Baris Terzioglu

Posted on Mar 15

Materialization strategies: how Bruin and dbt turn SELECT queries into tables

#dataengineering #sql #dbt #datapipeline

Materialization strategies: how Bruin and dbt turn SELECT queries into tables

Every SQL-based data pipeline tool faces the same problem: you wrote a SELECT query, and now you need it to exist as a table (or view) in your warehouse. The logic that bridges that gap is called materialization.

Both Bruin and dbt solve this. They just solve it differently, and the differences say a lot about each tool's design philosophy.

What is materialization, exactly?

If you write a query like this:

SELECT
    user_id,
    COUNT(*) AS order_count,
    SUM(amount) AS total_spent
FROM orders
GROUP BY user_id

Materialization is the logic that wraps this query to produce a real database object. At its simplest, that means generating CREATE TABLE my_table AS (SELECT ...). But real workloads get complicated fast. What if the table already exists? What if you only want to update yesterday's data? What if you need to track historical changes to records over time?

The materialization strategy answers these questions.

dbt's approach: four types, strategy as a sub-option

dbt organizes materialization around four types: view, table, incremental, and ephemeral.
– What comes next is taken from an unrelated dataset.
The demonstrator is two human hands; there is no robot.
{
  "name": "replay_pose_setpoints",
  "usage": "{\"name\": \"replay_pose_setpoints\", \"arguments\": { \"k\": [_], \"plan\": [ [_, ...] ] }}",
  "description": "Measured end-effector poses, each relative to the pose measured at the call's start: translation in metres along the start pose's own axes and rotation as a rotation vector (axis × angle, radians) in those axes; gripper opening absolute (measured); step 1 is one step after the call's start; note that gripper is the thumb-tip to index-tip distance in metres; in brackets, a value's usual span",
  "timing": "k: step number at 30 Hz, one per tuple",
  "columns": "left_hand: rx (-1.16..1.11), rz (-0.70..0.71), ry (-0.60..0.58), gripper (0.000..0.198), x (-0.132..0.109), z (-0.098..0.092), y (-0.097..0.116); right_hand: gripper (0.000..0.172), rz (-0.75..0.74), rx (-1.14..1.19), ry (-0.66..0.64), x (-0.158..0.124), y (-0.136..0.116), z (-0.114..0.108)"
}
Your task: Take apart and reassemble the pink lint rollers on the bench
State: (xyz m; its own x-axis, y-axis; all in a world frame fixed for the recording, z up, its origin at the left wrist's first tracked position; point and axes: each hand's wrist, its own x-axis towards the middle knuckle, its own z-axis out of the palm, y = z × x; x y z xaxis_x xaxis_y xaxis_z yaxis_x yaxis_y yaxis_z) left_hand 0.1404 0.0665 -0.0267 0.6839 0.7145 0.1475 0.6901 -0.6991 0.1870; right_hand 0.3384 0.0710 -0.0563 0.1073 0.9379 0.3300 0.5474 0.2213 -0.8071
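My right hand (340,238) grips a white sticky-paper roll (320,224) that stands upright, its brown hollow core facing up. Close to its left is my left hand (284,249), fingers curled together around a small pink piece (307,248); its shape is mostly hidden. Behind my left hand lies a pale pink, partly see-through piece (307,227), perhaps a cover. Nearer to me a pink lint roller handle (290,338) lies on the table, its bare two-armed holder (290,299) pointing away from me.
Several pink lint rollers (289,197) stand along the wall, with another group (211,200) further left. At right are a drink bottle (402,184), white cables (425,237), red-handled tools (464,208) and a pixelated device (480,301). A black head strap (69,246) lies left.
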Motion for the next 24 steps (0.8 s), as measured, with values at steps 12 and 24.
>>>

You set this in the model's config block:

{{
  config(
    materialized='incremental',
    incremental_strategy='merge',
    unique_key='user_id'
  )
}}

SELECT * FROM {{ ref('raw_orders') }}
{% if is_incremental() %}
    WHERE updated_at > (SELECT MAX(updated_at) FROM {{ this }})
{% endif %}

The materialized property is the top-level decision. Within incremental, you then pick a strategy: append, delete+insert, merge, or the newer microbatch.

This design made a lot of sense when dbt launched. Most teams needed three things: views for lightweight transformations, tables for heavy ones, and some way to avoid full refreshes on large tables. The incremental type covers that last case, and the strategy sub-option lets you pick how it works.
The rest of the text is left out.